Action item:
Please write out the lines of the data exactly, beginning with the first and ending with the line containing "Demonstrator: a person"; leave the pictures behind.
== Segment start ==
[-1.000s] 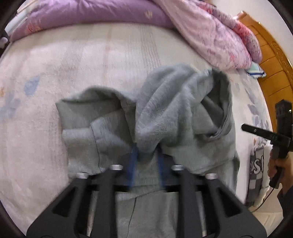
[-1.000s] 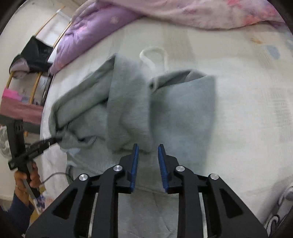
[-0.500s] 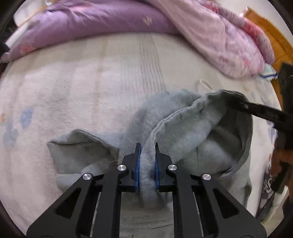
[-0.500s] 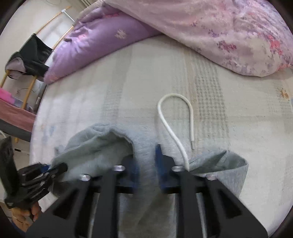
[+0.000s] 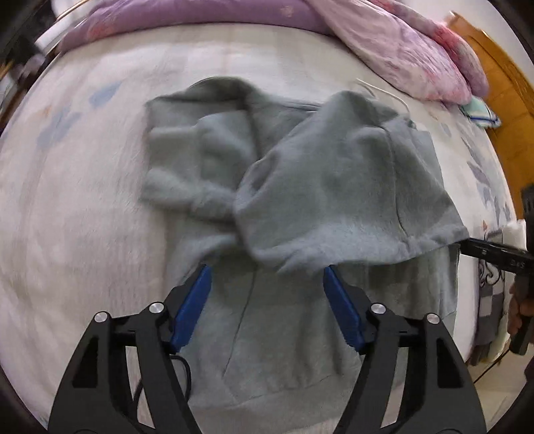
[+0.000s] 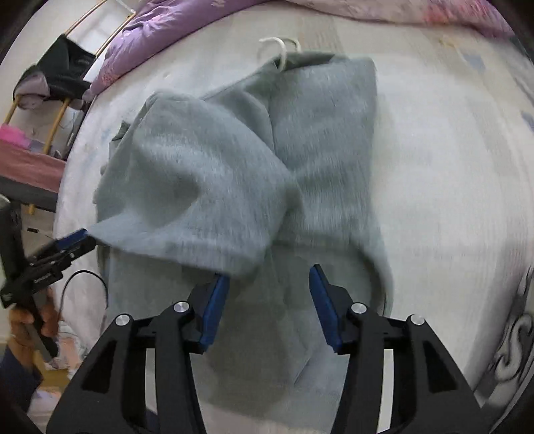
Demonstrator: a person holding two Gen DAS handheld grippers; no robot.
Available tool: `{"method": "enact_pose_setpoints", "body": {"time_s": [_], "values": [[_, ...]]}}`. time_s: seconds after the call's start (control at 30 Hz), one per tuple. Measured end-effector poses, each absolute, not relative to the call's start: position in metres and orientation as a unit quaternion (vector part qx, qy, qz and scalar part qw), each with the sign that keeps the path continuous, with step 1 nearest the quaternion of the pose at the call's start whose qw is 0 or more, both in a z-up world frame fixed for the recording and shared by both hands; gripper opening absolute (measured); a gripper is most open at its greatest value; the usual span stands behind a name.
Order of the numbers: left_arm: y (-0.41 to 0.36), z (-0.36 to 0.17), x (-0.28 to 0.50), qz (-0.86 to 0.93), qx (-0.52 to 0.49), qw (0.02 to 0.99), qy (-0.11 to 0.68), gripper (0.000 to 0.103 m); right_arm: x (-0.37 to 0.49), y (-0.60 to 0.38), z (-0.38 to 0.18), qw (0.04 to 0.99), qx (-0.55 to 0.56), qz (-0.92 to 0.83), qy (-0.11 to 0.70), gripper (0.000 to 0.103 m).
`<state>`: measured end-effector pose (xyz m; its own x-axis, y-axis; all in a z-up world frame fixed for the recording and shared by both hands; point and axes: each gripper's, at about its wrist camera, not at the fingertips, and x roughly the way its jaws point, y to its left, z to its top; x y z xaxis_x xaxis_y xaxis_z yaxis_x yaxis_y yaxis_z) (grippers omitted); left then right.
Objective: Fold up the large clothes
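Grey fleece hoodie (image 5: 300,187) lies on the bed (image 5: 83,200) below the purple quilt (image 5: 200,13), a folded-over flap hanging just ahead of my left claw (image 5: 267,300) and right claw (image 6: 268,300), both opening with pads clear of the cloth.

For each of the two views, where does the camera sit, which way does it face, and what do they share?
Left wrist: on the left hand-held gripper, facing steeply down at the grey sweatshirt; its opening jaws are empty.
Right wrist: on the right hand-held gripper, facing down likewise; jaws opening, empty.
Shared: the sweatshirt, white drawstring, bed sheet, purple quilt; each shows the other gripper.
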<state>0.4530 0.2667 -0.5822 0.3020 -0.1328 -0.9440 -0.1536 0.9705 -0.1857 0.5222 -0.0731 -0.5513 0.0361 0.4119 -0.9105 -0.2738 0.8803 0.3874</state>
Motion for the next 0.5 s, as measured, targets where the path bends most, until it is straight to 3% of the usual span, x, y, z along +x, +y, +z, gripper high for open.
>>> {"method": "enact_pose_setpoints", "body": {"time_s": [0.2, 0.37, 0.4, 0.43, 0.47, 0.5], "values": [[0.316, -0.578, 0.452, 0.057, -0.238, 0.786, 0.568, 0.078, 0.557, -0.027, -0.499, 0.767, 0.048, 0.296, 0.568, 0.069], [0.323, -0.575, 0.47, 0.082, -0.256, 0.785, 0.559, 0.078, 0.6, 0.046, -0.531, 0.755, 0.054, 0.322, 0.569, 0.069], [0.322, -0.574, 0.474, 0.08, -0.252, 0.786, 0.559, 0.078, 0.605, 0.056, -0.539, 0.753, 0.059, 0.32, 0.571, 0.053], [0.32, -0.573, 0.476, 0.08, -0.248, 0.787, 0.56, 0.078, 0.609, 0.066, -0.55, 0.745, 0.054, 0.322, 0.582, 0.018], [0.319, -0.572, 0.478, 0.08, -0.243, 0.787, 0.562, 0.078, 0.608, 0.069, -0.557, 0.735, 0.05, 0.315, 0.598, 0.009], [0.317, -0.572, 0.479, 0.077, -0.24, 0.787, 0.564, 0.078, 0.601, 0.066, -0.557, 0.727, 0.058, 0.322, 0.603, 0.006]]}}
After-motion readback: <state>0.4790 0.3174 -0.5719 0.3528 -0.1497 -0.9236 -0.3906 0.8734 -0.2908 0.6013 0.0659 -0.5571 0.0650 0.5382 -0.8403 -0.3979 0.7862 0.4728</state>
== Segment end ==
Response for this exercise:
[-1.000s] 
[-1.000s] 
[-0.500s] 
[-0.500s] 
[+0.000s] 
[+0.000s] 
Demonstrator: a person holding two Gen DAS handheld grippers; no robot.

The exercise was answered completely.